## Exercise objective
Repeat the records below exactly, beginning at the first line and finishing with the line that contains "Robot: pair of".
Data extracts below:
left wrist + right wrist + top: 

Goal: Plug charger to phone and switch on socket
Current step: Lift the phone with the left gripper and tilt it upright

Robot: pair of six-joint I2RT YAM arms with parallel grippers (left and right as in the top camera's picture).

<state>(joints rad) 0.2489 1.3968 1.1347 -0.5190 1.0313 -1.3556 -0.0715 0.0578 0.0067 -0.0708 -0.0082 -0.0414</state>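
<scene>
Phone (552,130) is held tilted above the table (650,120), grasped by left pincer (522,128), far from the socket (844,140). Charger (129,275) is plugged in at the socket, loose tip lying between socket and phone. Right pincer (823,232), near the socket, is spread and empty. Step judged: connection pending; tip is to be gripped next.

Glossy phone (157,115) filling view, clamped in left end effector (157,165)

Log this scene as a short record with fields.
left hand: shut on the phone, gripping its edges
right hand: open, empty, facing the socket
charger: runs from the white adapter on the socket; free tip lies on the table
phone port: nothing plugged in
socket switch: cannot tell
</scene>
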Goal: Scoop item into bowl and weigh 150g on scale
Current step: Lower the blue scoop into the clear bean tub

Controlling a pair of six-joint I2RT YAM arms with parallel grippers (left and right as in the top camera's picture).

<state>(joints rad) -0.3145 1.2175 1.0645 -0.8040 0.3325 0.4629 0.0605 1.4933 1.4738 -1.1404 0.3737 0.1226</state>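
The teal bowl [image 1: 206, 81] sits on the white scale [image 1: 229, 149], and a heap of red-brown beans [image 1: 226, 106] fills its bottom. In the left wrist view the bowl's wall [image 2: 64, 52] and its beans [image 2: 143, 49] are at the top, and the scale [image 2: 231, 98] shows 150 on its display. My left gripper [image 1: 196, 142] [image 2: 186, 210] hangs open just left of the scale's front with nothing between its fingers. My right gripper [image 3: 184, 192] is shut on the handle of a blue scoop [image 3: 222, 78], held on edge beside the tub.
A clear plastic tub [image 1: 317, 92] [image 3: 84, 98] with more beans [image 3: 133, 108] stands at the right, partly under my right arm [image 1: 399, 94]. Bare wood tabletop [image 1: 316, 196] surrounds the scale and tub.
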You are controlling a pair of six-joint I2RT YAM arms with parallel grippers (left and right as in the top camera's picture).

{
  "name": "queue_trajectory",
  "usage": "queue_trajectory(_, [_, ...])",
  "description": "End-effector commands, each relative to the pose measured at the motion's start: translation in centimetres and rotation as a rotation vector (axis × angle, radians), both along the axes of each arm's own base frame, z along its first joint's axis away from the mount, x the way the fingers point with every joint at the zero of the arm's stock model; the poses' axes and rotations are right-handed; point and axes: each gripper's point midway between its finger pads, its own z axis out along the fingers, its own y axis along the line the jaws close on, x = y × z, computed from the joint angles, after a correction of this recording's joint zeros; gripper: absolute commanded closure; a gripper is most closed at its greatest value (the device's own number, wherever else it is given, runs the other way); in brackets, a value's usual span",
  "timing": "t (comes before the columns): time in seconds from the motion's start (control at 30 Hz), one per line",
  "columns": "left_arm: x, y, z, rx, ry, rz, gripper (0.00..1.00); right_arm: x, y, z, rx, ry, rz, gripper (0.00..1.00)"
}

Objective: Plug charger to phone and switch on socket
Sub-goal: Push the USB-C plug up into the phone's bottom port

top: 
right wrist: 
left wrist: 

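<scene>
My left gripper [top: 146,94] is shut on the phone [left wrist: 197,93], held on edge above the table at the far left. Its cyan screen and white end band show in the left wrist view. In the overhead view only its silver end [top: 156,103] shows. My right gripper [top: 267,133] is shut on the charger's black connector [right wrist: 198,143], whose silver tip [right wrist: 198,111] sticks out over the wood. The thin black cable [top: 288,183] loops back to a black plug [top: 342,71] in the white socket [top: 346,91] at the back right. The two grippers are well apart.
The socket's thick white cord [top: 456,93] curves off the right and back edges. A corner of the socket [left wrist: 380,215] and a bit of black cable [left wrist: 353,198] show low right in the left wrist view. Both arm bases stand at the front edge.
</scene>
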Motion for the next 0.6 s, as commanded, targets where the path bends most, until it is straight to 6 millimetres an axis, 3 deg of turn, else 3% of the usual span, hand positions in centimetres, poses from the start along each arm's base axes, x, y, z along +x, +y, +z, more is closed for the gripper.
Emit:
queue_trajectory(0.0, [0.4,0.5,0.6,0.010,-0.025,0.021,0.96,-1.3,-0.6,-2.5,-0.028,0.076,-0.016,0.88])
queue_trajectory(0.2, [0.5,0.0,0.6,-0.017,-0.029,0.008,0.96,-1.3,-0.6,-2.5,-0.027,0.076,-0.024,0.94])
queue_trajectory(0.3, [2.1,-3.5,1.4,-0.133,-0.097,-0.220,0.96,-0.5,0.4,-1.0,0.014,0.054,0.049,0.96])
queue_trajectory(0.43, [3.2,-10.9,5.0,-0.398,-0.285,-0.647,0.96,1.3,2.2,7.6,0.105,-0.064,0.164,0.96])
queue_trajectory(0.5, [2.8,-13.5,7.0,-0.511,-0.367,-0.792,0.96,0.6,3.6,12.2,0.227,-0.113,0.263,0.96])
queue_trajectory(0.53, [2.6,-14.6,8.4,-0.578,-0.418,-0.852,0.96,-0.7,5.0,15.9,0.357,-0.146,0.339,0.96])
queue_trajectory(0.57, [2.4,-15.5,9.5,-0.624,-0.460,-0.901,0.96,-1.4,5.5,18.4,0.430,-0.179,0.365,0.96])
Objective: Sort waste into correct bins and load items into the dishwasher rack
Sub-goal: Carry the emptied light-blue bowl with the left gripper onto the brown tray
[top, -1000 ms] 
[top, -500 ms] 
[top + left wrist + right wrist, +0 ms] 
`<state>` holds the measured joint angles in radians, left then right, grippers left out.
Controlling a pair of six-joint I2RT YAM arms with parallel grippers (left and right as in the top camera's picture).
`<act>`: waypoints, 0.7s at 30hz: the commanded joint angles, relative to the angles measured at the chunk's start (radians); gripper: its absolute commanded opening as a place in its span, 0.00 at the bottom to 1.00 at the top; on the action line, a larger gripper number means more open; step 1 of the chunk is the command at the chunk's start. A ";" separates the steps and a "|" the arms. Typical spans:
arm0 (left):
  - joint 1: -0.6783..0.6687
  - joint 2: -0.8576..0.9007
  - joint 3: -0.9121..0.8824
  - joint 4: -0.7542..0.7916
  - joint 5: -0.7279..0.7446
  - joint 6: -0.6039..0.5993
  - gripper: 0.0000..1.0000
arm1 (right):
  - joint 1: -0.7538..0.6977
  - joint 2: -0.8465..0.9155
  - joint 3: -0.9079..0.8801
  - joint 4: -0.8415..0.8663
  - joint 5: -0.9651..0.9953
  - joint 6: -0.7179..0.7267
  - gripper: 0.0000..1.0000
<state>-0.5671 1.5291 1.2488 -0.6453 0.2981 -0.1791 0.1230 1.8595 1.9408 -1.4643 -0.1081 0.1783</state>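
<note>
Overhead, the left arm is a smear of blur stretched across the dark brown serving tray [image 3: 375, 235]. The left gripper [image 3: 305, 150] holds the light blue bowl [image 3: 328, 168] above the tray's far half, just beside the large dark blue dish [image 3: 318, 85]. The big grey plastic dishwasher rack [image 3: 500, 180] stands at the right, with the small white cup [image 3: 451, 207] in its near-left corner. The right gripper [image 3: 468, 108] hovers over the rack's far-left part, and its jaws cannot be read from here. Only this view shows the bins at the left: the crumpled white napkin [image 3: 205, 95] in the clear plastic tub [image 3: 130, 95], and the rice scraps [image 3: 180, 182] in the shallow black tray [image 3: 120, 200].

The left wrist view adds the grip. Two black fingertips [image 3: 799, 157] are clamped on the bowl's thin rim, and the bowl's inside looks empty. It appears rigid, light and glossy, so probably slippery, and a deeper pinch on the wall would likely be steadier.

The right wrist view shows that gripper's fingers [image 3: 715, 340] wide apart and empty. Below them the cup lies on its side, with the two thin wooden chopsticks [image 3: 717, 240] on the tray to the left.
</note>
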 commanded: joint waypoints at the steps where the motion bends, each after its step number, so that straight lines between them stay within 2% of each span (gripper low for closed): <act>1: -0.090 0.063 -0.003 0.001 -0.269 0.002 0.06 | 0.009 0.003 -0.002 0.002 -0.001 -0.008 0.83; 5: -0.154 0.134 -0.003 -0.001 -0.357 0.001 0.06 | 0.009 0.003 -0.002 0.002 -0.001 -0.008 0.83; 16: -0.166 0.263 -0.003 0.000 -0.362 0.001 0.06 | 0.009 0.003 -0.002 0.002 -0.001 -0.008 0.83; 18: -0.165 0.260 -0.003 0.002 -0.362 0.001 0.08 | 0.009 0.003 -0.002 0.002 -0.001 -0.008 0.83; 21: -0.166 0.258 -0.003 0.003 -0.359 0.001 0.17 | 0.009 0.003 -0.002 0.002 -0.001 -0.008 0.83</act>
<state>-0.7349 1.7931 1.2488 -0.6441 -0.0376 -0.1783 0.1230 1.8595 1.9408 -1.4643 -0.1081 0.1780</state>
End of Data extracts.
## Result of the task
left wrist + right wrist + top: 

Goal: Plug charger to phone and switch on socket
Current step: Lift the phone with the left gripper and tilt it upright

Robot: pair of six-joint I2RT YAM arms with parallel grippers (left and right as in the top camera's picture).

Whatever the exercise asked has now been answered.